**Description of the task**
An exact transcription of the lines below, from the first through the one containing "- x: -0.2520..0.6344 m", is the only output wanted.

**The data**
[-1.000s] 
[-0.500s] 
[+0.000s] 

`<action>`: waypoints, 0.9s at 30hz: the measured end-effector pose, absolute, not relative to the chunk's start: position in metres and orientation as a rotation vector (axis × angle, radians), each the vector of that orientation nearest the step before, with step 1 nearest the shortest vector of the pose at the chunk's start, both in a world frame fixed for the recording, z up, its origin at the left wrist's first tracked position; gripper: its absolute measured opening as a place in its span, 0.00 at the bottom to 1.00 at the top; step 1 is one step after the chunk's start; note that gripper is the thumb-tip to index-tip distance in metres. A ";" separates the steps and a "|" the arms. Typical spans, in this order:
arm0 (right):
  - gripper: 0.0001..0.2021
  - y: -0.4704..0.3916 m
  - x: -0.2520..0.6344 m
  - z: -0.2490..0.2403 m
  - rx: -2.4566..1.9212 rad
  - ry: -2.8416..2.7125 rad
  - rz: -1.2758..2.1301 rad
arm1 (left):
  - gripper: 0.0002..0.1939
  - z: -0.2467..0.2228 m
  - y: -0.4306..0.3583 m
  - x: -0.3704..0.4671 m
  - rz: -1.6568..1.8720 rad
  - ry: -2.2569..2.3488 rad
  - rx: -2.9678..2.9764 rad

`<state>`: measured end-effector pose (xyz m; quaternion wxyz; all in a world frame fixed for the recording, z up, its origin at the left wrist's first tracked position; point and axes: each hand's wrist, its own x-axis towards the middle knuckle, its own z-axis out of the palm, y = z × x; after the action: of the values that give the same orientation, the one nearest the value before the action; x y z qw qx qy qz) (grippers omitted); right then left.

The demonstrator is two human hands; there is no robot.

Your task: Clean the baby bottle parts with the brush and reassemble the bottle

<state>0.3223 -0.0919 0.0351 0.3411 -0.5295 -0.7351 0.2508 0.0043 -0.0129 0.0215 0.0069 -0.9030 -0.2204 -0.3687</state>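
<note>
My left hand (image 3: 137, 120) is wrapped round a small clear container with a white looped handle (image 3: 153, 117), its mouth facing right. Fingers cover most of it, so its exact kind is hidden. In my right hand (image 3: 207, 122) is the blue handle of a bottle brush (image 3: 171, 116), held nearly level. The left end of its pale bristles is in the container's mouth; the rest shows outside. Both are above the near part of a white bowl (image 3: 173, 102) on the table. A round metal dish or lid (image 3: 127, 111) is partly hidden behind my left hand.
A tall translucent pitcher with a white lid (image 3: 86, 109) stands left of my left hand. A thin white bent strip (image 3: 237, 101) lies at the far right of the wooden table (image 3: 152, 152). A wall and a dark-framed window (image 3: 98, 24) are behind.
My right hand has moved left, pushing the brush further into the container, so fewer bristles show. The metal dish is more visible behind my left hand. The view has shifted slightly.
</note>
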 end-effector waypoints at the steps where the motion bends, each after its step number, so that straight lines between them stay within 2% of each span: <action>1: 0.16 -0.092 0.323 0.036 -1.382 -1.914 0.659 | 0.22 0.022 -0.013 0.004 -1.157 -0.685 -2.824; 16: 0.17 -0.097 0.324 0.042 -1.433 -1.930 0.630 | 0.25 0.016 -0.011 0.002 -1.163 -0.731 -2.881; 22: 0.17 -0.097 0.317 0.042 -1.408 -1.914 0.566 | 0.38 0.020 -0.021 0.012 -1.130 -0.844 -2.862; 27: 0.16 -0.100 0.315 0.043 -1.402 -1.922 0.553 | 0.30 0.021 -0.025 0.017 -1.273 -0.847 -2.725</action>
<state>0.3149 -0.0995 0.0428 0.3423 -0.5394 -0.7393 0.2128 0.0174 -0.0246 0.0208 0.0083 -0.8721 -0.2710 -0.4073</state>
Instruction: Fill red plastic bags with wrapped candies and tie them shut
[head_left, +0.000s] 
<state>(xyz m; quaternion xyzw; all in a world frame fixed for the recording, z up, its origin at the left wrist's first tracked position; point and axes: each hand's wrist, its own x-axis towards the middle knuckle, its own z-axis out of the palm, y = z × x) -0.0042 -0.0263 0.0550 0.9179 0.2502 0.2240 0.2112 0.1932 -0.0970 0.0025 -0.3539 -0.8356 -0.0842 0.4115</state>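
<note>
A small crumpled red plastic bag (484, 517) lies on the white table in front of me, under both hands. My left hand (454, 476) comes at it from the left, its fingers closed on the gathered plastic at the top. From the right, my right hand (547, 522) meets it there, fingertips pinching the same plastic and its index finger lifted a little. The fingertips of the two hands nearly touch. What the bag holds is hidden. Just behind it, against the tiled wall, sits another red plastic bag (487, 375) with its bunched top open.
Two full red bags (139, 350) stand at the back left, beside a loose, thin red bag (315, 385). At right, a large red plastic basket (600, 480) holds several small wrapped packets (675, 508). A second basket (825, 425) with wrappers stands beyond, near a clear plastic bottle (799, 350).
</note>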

**Task response**
[-1.000s] 
[-0.500s] 
[+0.000s] 

`<action>`: waypoints, 0.9s at 30hz: the measured end-effector pose, absolute, not relative to the chunk's start: position in metres and orientation as a rotation vector (axis × angle, radians), each the vector of that orientation nearest the step before, with step 1 nearest the shortest vector of the pose at the chunk's start, both in a world frame fixed for the recording, z up, its origin at the left wrist's first tracked position; gripper: its absolute measured opening as a place in its span, 0.00 at the bottom to 1.00 at the top; step 1 is one step after the chunk's start; note that gripper is the thumb-tip to index-tip distance in metres. A ";" separates the steps and a "|" the arms. Typical spans, in this order:
arm0 (right):
  - gripper: 0.0001..0.2021
  - y: -0.4704..0.3916 m
  - x: -0.2520..0.6344 m

This response is done.